In a new report out today, based on those discussions, we present a series of suggestions for ‘adjusting the dial’ so that resilience is valued alongside efficiency.
- Bring different local services and service users together to understand underlying needs - for example by targeting budgets towards joint goals, and focusing on relationships between staff and users.
- Reshape public procurement - for example by ending the endless treadmill of small, short-term funding pots and building on innovative models of ‘relational contracting’.
These ideas are closely linked to many of the topics explored as part of the ‘Mapping the Way’ series.
The report also proposes reforms to the way the treasury classifies spending through a new designation of ‘preventative spending’. Such an approach could be transformative for young people when it comes to early intervention and family support..
Throughout the ‘Mapping the way’ project, we have emphasised the need for better information to guide us on our way, and this lies at the heart of Cambridge Assessment Network’s mission. In our new report we pick up on this theme and show its relevance across government.

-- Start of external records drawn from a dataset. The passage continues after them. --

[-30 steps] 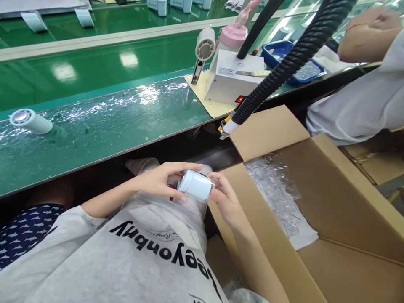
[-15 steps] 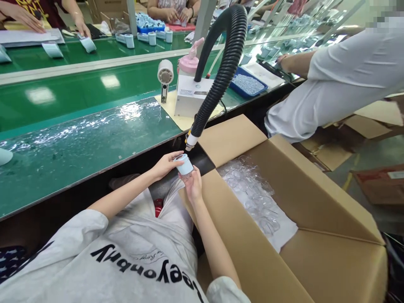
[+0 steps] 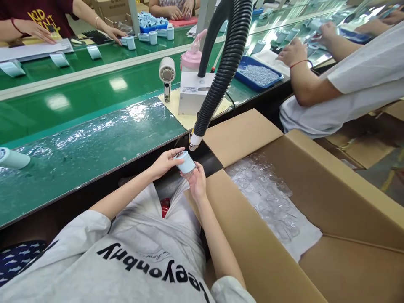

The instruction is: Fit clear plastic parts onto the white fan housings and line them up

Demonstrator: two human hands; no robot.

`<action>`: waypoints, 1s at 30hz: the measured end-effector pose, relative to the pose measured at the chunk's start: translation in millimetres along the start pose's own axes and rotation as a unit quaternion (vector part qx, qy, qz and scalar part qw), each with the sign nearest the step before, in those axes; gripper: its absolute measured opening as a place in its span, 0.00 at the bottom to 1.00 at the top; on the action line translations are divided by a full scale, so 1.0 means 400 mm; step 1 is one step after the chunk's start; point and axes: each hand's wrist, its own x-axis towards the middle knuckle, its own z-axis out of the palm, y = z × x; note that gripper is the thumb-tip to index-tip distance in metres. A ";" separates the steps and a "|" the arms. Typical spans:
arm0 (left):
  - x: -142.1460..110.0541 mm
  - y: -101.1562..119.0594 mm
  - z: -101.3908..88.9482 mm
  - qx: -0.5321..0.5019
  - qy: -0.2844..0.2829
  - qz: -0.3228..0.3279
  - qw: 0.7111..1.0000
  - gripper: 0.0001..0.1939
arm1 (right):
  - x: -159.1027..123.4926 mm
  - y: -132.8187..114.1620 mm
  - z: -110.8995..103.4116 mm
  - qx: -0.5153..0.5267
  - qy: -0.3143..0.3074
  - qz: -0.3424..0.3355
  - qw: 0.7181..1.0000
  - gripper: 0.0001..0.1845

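Note:
Between my two hands is a light blue cylinder [image 3: 185, 163] with an open, ringed upper end, tilted just below the nozzle [image 3: 193, 143] of a black corrugated hose [image 3: 221, 71]. My left hand [image 3: 168, 163] grips its upper left side with thumb and fingers. My right hand [image 3: 197, 182] holds its lower end, where a clear plastic piece [image 3: 188, 174] shows at the fingertips. How that piece joins the cylinder is partly hidden by my fingers.
To my right stands an open cardboard box [image 3: 252, 227] with clear plastic parts [image 3: 268, 198]. A hand-held fan [image 3: 167, 73], white machine [image 3: 192, 97] and blue tray of pellets [image 3: 259, 75] stand on the green bench [image 3: 94, 147]. A co-worker's arm [image 3: 303, 84] is at right.
My hands keep the cylinder under the nozzle with little movement. The view has shifted slightly. At left, a light blue part has come further into view; the right co-worker's arms have moved.

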 end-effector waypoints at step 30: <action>-0.358 0.126 -0.001 0.177 -0.184 0.091 0.963 0.35 | -0.261 -0.277 0.054 -0.185 -0.209 0.062 0.958 0.26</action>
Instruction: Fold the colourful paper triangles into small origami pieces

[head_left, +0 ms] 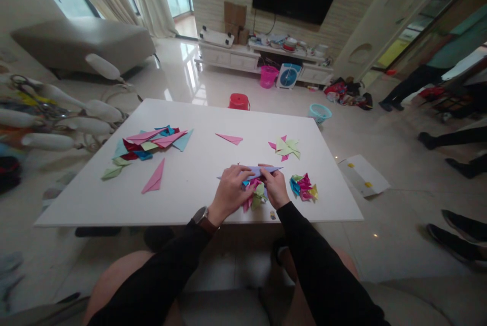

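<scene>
Both my hands are at a long, pointed piece of folded lavender paper [272,168] near the front of the white table [190,189]. My left hand [230,189], with a watch on the wrist, has its fingers closed on the left part of the paper. My right hand [276,186] pinches it toward the right tip. Below and partly behind the hands lies a cluster of pink and green folded paper [256,198]. Right of my right hand sits a multicoloured folded paper piece [304,187], and farther back a green and pink paper star [286,148].
A pile of folded papers [152,143] covers the table's left side, with single pink folded papers [154,179] nearby. A red bucket [239,101] and a light blue basket [320,112] stand beyond the table. People's legs [414,82] show at right.
</scene>
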A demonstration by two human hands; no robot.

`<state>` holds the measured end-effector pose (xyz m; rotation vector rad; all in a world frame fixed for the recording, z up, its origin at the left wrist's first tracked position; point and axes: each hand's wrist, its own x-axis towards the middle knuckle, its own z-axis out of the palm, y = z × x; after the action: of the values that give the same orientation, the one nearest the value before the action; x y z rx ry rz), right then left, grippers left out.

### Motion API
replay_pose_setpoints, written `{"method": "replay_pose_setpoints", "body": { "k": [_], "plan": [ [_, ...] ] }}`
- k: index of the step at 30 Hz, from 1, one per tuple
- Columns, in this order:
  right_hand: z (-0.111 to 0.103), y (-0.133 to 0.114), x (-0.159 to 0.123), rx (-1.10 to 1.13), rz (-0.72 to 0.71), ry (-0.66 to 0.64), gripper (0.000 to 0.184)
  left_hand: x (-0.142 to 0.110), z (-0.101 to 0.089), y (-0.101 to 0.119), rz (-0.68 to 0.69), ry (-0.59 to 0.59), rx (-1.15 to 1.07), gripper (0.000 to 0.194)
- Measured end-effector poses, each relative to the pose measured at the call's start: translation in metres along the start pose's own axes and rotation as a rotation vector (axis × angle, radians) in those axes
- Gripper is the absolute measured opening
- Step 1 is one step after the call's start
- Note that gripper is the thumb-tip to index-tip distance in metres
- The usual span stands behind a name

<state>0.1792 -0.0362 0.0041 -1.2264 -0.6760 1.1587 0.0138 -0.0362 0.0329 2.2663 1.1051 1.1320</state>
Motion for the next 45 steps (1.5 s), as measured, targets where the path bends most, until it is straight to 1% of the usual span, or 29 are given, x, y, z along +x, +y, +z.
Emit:
{"method": "replay_pose_setpoints", "body": {
  "k": [2,4,7,10,12,13,15,17,18,19,21,23,25,29,31,33,37,39,42,45],
  "plan": [
    [0.001,-0.001,-0.001,-0.030,-0.008,-0.018,0.034,-0.002,0.006,0.000,0.032,-0.080,0.068,0.024],
    [0.002,-0.002,-0.003,-0.077,-0.021,-0.029,0.033,-0.002,0.011,-0.003,0.028,-0.109,0.091,0.023],
    [0.004,-0.005,-0.006,-0.145,-0.050,-0.049,0.032,-0.001,0.016,-0.008,-0.003,-0.115,0.067,0.021],
    [0.005,-0.010,-0.009,-0.164,-0.072,-0.099,0.035,0.000,0.018,-0.010,-0.073,-0.071,-0.036,0.023],
    [0.005,-0.014,-0.011,-0.180,-0.085,-0.151,0.038,0.001,0.018,-0.011,-0.184,-0.011,-0.178,0.021],
    [0.004,-0.015,-0.011,-0.201,-0.100,-0.165,0.039,0.003,0.018,-0.012,-0.267,0.029,-0.279,0.019],
    [0.002,-0.018,-0.011,-0.263,-0.144,-0.149,0.040,0.006,0.018,-0.014,-0.474,0.122,-0.538,0.017],
    [0.000,-0.019,-0.010,-0.321,-0.176,-0.117,0.040,0.011,0.017,-0.016,-0.674,0.208,-0.814,0.028],
    [0.000,-0.019,-0.009,-0.330,-0.175,-0.116,0.039,0.012,0.017,-0.017,-0.751,0.241,-0.933,0.035],
    [-0.001,-0.018,-0.009,-0.323,-0.160,-0.133,0.039,0.014,0.016,-0.018,-0.808,0.263,-1.028,0.041],
    [0.000,-0.016,-0.009,-0.271,-0.109,-0.193,0.038,0.015,0.014,-0.018,-0.870,0.276,-1.145,0.048],
    [0.002,-0.014,-0.010,-0.232,-0.064,-0.246,0.035,0.015,0.012,-0.016,-0.891,0.261,-1.195,0.050],
    [0.002,-0.014,-0.011,-0.230,-0.039,-0.269,0.032,0.015,0.010,-0.016,-0.892,0.243,-1.191,0.048],
    [0.000,-0.016,-0.010,-0.270,-0.007,-0.293,0.032,0.018,0.003,-0.021,-0.859,0.247,-1.078,0.036],
    [-0.001,-0.018,-0.010,-0.280,0.008,-0.302,0.033,0.020,-0.001,-0.024,-0.849,0.247,-1.054,0.034],
    [-0.002,-0.020,-0.011,-0.253,0.023,-0.298,0.035,0.021,-0.005,-0.025,-0.849,0.231,-1.102,0.034],
    [0.000,-0.021,-0.011,-0.127,0.057,-0.290,0.038,0.023,-0.011,-0.022,-0.863,0.195,-1.222,0.033],
    [0.000,-0.021,-0.009,-0.112,0.046,-0.279,0.038,0.023,-0.013,-0.022,-0.863,0.176,-1.215,0.032],
    [-0.006,-0.021,-0.006,-0.165,-0.005,-0.251,0.036,0.024,-0.018,-0.027,-0.850,0.117,-1.139,0.032],
    [-0.014,-0.025,-0.004,-0.278,-0.049,-0.287,0.035,0.025,-0.023,-0.036,-0.810,0.112,-1.033,0.037]
  ]
}}
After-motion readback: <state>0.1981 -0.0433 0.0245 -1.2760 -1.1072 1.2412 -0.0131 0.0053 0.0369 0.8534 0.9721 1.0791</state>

We argue that investment is needed in research and data-infrastructure, in order to improve data-linking and move towards live data. Recent improvements in the quality of school attendance data are an example of this. Our report also calls on policy makers to value narrative and experiential evidence - helping young people to tell their stories in their own terms so that our understanding goes beyond the averages and thresholds that are currently dominant.
Hundreds of you have been involved in the ‘Mapping the Way’ project over the last eighteen months and we hope that you will be pleased to see how your thoughts and priorities are now being built upon at a cross-governmental level.
The new report, which is supported by Cambridge Assessment Network and the Government Outcomes Lab is out now.